• Your task
Whenever "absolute" appears in a line, please copy that line from the data.

• Exercise data
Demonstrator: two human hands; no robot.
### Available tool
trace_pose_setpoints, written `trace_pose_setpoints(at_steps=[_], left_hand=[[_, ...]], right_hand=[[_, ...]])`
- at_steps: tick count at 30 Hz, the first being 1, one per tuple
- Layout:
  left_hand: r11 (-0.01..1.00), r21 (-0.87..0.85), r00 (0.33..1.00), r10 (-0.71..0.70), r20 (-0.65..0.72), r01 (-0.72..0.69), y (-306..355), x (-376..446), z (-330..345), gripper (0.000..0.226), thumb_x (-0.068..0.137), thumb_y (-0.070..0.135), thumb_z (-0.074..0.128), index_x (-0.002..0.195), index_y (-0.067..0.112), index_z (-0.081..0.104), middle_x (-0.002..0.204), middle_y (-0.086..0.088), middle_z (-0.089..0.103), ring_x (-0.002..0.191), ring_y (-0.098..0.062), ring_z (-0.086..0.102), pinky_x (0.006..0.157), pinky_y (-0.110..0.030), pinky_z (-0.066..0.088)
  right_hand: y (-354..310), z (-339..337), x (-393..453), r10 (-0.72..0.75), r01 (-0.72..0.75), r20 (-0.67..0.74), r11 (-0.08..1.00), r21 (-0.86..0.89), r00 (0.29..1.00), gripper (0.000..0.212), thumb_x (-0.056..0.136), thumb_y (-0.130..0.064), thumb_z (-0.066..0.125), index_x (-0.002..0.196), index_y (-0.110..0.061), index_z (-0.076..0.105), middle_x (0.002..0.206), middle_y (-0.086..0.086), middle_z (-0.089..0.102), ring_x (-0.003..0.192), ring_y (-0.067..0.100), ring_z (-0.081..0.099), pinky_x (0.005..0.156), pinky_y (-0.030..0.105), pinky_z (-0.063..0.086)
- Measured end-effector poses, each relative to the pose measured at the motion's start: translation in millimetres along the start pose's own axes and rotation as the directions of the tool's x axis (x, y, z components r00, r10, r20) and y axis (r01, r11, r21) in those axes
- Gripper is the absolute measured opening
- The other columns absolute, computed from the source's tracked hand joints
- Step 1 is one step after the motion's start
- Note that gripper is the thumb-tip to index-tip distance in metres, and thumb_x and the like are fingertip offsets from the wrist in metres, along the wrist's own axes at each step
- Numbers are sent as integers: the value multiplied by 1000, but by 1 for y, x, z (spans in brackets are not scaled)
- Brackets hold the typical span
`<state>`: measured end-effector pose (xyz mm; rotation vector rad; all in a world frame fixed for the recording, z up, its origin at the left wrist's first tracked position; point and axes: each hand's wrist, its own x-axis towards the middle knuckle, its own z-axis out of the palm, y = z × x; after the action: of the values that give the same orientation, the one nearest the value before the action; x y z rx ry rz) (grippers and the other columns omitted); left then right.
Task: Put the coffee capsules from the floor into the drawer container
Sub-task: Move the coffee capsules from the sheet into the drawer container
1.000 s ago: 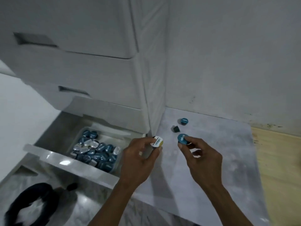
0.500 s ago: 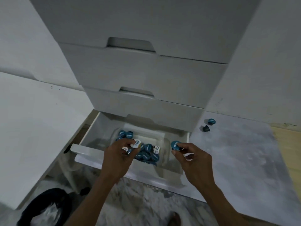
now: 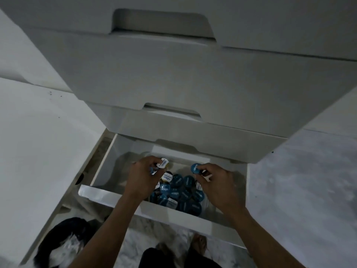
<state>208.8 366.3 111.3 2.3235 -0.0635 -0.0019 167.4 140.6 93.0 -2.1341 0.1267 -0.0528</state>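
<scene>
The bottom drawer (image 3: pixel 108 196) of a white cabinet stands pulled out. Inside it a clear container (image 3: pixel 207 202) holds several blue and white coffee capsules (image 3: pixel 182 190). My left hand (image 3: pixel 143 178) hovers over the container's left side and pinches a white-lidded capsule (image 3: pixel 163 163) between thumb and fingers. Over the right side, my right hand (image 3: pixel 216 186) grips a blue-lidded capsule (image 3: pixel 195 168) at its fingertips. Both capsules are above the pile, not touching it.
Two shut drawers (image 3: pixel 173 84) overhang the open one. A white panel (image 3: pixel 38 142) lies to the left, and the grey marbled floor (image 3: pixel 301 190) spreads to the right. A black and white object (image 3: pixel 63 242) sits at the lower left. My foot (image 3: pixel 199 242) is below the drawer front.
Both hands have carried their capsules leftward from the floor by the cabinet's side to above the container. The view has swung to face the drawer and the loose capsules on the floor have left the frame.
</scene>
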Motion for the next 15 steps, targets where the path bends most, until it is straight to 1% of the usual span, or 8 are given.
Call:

• Written response
- Gripper is the absolute measured opening
- The other columns absolute, computed from the source's tracked hand joints

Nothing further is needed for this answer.